China has made new wild accusations regarding the origin of Covid-19, once again distancing itself from speculation the deadly virus was the product of a Wuhan wet market.
State-owned newspaper The Global Times, which is known as the mouth-piece of the Chinese Communist Party, published the controversial commentary this week.
The publication featured statements from China’s Foreign Ministry spokeswoman Hua Chunying, who pointed blame for the global pandemic in the direction of the United States.
She seemed to imply the virus may have emerged from a biological laboratory at the Fort Detrick Army Medical Command in the US state of Maryland and said the World Health Organisation must investigate the claims.
“If America respects the truth, then please open up Fort Detrick and make public more information about the 200 or more bio-labs outside of the US, and please allow the WHO expert group to go to the US to investigate the origins,” she told the publication.
The hashtag “American’s Ft. Detrick,” started by the Communist Youth League, has been viewed at least 1.4 billion times on Chinese social media site Weibo since the spokeswoman’s comments.
China inflames doubt about Pfizer vaccine
Chinese state media and officials have also sown doubts about Western vaccines in an apparent bid to deflect criticism of its early Covid-19 response.
In the latest volley, state media called for an investigation into the deaths of 23 elderly people in Norway after they received the Pfizer vaccine.
An anchor at CGTN, the English-language station of state broadcaster CCTV, and the Global Times accused western media of ignoring the news.
Health experts say deaths unrelated to the vaccine are possible during mass vaccination campaigns, and a WHO panel has concluded that the vaccine did not play a “contributory role” in the Norway deaths.
The state media coverage followed a report by researchers in Brazil who found the effectiveness of a Chinese vaccine lower than previously announced.
Researchers initially said Sinovac’s vaccine is 78 per cent effective, but the scientists revised that to 50.4 per cent after including mildly symptomatic cases.
The arrival of the WHO mission has brought back persistent criticism that China allowed the virus to spread globally by reacting too slowly in the beginning, even reprimanding doctors who tried to warn the public.
The visiting researchers will begin field work this week after being released from a 14-day quarantine.
The Communist Party sees the WHO investigation as a political risk because it focuses attention on China’s response, said Jacob Wallis, a senior analyst at the Australian Strategic Policy Institute.

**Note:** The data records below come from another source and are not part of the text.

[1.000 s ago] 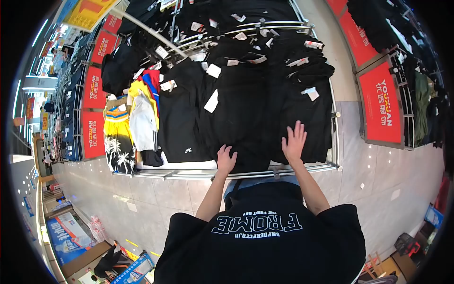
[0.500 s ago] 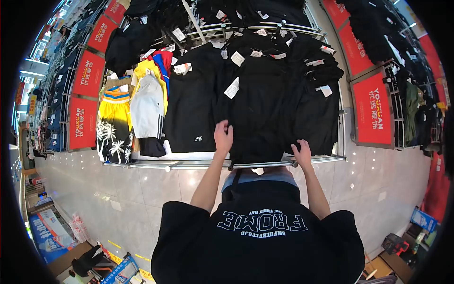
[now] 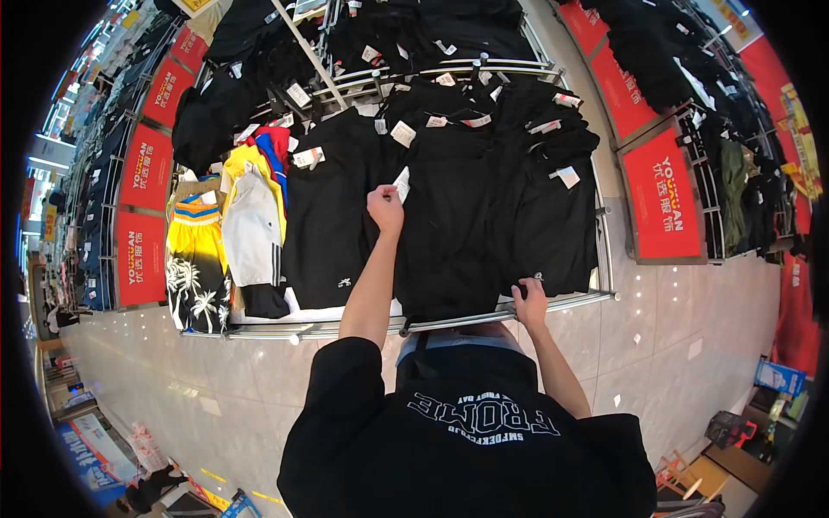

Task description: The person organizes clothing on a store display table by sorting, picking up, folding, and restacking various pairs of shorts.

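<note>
Black folded garments (image 3: 449, 224) with white tags lie side by side on a display rack with a metal rail. My left hand (image 3: 385, 207) is closed at the lower end of a white tag (image 3: 402, 183), between two black garments. My right hand (image 3: 529, 300) is at the rack's front edge, fingers apart, touching the lower hem of the right black garment (image 3: 553, 233). To the left lie light grey shorts (image 3: 253, 224) and yellow and black palm-print shorts (image 3: 197, 237).
A metal rail (image 3: 319, 330) runs along the rack's front. Red signboards (image 3: 663, 197) and more clothes racks stand at both sides. A slanted white pole (image 3: 306, 47) rises behind the garments. Tiled floor surrounds the rack. A person in dark clothes (image 3: 154, 490) is at the lower left.
My left hand has moved up from the front part of the garments to the white tag and closed. My right hand has come down to the front edge.
</note>
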Demonstrator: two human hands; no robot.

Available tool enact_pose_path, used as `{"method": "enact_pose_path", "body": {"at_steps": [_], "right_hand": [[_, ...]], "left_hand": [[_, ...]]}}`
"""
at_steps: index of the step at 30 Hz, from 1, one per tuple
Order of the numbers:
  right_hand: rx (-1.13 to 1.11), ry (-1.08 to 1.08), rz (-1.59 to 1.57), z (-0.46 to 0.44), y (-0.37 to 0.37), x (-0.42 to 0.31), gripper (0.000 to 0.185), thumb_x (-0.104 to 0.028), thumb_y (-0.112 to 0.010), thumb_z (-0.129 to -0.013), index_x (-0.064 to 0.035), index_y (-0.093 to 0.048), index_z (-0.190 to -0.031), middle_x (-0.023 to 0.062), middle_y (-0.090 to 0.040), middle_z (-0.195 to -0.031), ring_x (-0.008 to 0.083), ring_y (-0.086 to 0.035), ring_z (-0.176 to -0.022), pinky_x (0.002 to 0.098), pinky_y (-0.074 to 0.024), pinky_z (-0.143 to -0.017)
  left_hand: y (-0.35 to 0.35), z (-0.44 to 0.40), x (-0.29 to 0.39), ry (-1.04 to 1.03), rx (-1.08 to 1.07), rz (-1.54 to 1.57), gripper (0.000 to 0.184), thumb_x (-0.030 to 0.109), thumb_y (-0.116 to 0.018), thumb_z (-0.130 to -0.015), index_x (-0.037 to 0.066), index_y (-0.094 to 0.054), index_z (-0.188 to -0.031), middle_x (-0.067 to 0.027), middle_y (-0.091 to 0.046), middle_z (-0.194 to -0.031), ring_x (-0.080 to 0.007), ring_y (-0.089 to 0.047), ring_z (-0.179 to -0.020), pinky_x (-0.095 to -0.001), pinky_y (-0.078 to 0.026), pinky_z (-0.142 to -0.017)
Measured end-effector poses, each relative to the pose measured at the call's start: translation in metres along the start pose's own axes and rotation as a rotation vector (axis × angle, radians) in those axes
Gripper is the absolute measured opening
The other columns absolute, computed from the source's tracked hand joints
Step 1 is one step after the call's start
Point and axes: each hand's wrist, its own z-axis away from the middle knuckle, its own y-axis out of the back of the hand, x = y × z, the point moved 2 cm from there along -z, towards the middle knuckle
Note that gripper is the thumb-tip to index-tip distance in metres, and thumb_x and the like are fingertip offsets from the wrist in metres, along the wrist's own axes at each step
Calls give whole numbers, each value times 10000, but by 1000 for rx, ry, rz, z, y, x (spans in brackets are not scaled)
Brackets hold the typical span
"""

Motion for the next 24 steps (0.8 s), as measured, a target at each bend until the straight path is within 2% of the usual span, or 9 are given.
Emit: {"method": "enact_pose_path", "body": {"at_steps": [1, 3, 5, 8, 11, 12, 15, 20, 24], "right_hand": [[-7, -11, 5, 0, -1, 1, 272, -255, -656, -841, -33, -633, -997, 150, -616, -1080, 357, -588, -1010, 428, -473, -868], [-31, -28, 1, 1, -4, 1, 272, -262, -655, -840, -42, -635, -999, 139, -615, -1092, 347, -585, -1025, 422, -471, -875], [-11, -36, 13, 1, -2, 0, 256, -236, -665, -839, -38, -645, -999, 136, -629, -1098, 329, -600, -1032, 395, -476, -882], [-46, -53, 13, 0, 0, -4, 250, -239, -663, -841, -40, -652, -993, 136, -630, -1121, 327, -599, -1050, 394, -473, -894], [-61, -64, 18, 0, -1, -3, 248, -241, -665, -839, -44, -655, -988, 134, -631, -1127, 326, -599, -1054, 393, -472, -898], [-73, -65, 19, 0, -1, -2, 254, -260, -661, -839, -58, -651, -994, 121, -621, -1139, 322, -589, -1062, 401, -470, -896], [-101, -73, 25, -1, -3, 0, 260, -278, -661, -838, -74, -648, -999, 107, -610, -1154, 317, -578, -1074, 408, -468, -895], [-113, -79, 15, 0, -4, 3, 259, -272, -674, -829, -77, -651, -998, 107, -608, -1163, 311, -575, -1085, 407, -467, -901], [-154, -86, 1, -3, -4, 3, 266, -256, -689, -820, -60, -647, -996, 123, -611, -1114, 324, -577, -1051, 417, -467, -883]], "left_hand": [[-1, 5, 15, -11, -48, 98, 93, -1, -637, -774, 29, -648, -861, -120, -596, -792, -317, -603, -723, -403, -495, -672], [-2, 21, 44, -162, -123, 143, 109, -7, -629, -761, 47, -634, -856, -102, -607, -840, -309, -596, -798, -402, -481, -759], [0, 45, 72, -472, -198, -177, 112, -1, -603, -756, 66, -621, -845, -86, -606, -875, -283, -580, -874, -418, -434, -867], [-24, 81, 59, -627, -312, -206, 130, 7, -573, -743, 77, -616, -844, -83, -597, -864, -263, -575, -906, -422, -408, -919], [-49, 105, 54, -550, -489, -378, 95, 24, -583, -734, 58, -623, -813, -99, -608, -871, -279, -580, -947, -441, -389, -1005], [-50, 107, 59, -578, -427, -410, 101, -14, -585, -710, 66, -614, -765, -77, -603, -835, -283, -577, -904, -429, -419, -931], [-49, 111, 66, -556, -425, -395, 108, -12, -588, -705, 58, -627, -777, -83, -614, -848, -283, -579, -916, -430, -414, -946], [-20, 110, 80, -577, -386, -79, 110, -29, -602, -709, 53, -605, -783, -81, -628, -865, -277, -582, -933, -414, -423, -914], [26, 121, 81, -431, -436, 24, 122, -39, -616, -713, 55, -593, -785, -83, -636, -876, -285, -592, -911, -391, -451, -828]]}}
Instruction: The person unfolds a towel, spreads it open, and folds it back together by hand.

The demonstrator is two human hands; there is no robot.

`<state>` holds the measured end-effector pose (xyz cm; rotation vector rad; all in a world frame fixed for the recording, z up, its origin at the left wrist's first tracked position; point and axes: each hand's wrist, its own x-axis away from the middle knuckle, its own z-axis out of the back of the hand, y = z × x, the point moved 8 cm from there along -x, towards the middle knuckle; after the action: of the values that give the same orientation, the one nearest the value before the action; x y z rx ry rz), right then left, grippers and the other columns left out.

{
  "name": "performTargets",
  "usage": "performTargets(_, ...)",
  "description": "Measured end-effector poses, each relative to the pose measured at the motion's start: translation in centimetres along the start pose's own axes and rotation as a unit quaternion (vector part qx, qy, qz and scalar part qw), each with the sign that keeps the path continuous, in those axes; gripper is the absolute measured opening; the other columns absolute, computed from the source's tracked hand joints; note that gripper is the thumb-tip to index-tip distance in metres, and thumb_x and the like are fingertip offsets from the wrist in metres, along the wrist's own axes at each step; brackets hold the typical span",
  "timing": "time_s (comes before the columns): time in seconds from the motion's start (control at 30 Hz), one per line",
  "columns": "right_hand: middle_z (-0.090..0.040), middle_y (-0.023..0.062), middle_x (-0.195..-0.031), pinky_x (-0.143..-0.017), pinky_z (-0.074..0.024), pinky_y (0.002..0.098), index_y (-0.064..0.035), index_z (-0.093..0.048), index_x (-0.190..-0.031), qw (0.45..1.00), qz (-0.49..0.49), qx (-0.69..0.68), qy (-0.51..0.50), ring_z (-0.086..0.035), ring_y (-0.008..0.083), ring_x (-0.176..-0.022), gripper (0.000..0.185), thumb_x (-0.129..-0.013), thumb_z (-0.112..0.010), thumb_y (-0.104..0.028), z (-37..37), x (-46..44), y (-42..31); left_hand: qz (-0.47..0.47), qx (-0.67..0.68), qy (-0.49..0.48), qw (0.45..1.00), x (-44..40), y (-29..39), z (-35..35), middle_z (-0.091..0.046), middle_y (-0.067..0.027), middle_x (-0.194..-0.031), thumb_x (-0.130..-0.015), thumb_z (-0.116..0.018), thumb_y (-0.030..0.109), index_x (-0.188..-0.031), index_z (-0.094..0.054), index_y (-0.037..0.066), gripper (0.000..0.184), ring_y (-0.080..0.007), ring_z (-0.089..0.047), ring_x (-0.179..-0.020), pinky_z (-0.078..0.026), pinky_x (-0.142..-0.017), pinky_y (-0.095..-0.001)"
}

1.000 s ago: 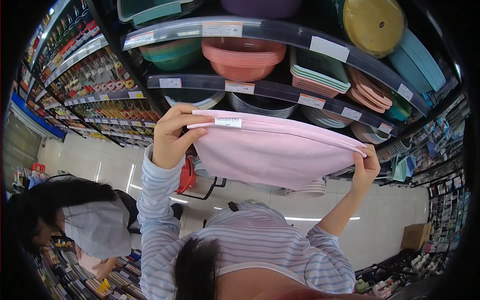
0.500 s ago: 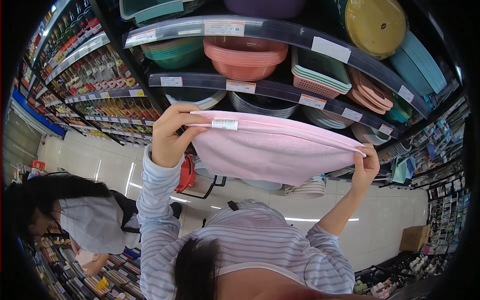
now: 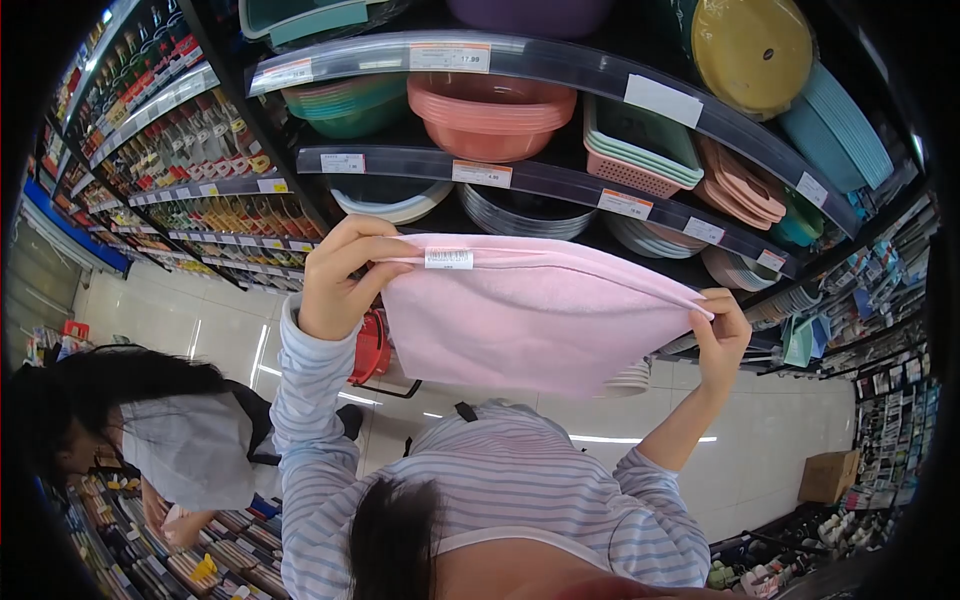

The party wants to “distract domestic and international audiences by pre-emptively distorting the narrative on where responsibility lies for the emergence of Covid-19,” Wallis said.
Tensions between Australia and China continue
It comes after China called on Australia to distance itself from the US as Joe Biden was inaugurated as the country’s new president.
Australia was regularly branded by Beijing as acting like the US’s lapdog during Donald Trump’s presidency – a role the Global Times urged Australia to abandon.
“To some extent, Canberra has chosen to follow Trump's stubborn anti-China campaign and tie itself to the chariot of US unilateralism, at the cost of its mutually-beneficial relation with its largest trading partner,” a Global Times article, which included analysis from Liu Qing, vice president at the China Institute of International Studies, said.
“Placing itself in a subordinate position to always listen to the dictates from Washington is clearly not in line with the long-term interests of Australia.”
While Prime Minister Scott Morrison often emphasises the importance of having the US as a key ally, he has refuted claims Australia takes orders from Washington.
Morrison warns Australia will not ‘compromise its sovereignty’
On Monday, Mr Morrison once again warned China his government would not “compromise Australia’s sovereignty”.
“We will remain absolutely open and available to meet, to discuss, any of the issues that have been identified,” Mr Morrison told reporters.
“But those discussions, as I've made clear, won't take place on the base of any sort of pre-emptive concessions on Australia's part on those matters.
“I don't think that any Australian would want their Prime Minister to be conceding the points that they've set out.”
The Communist Party of China has taken umbrage with Australia over several issues.
China has accused Australia of interfering in internal matters involving Hong Kong, Taiwan and Xinjiang, while it has refuted Australia’s decision to block multiple Chinese investments on the grounds of protecting national security.
Beijing was also angered by Mr Morrison calling for an independent investigation into the origins of the coronavirus last year.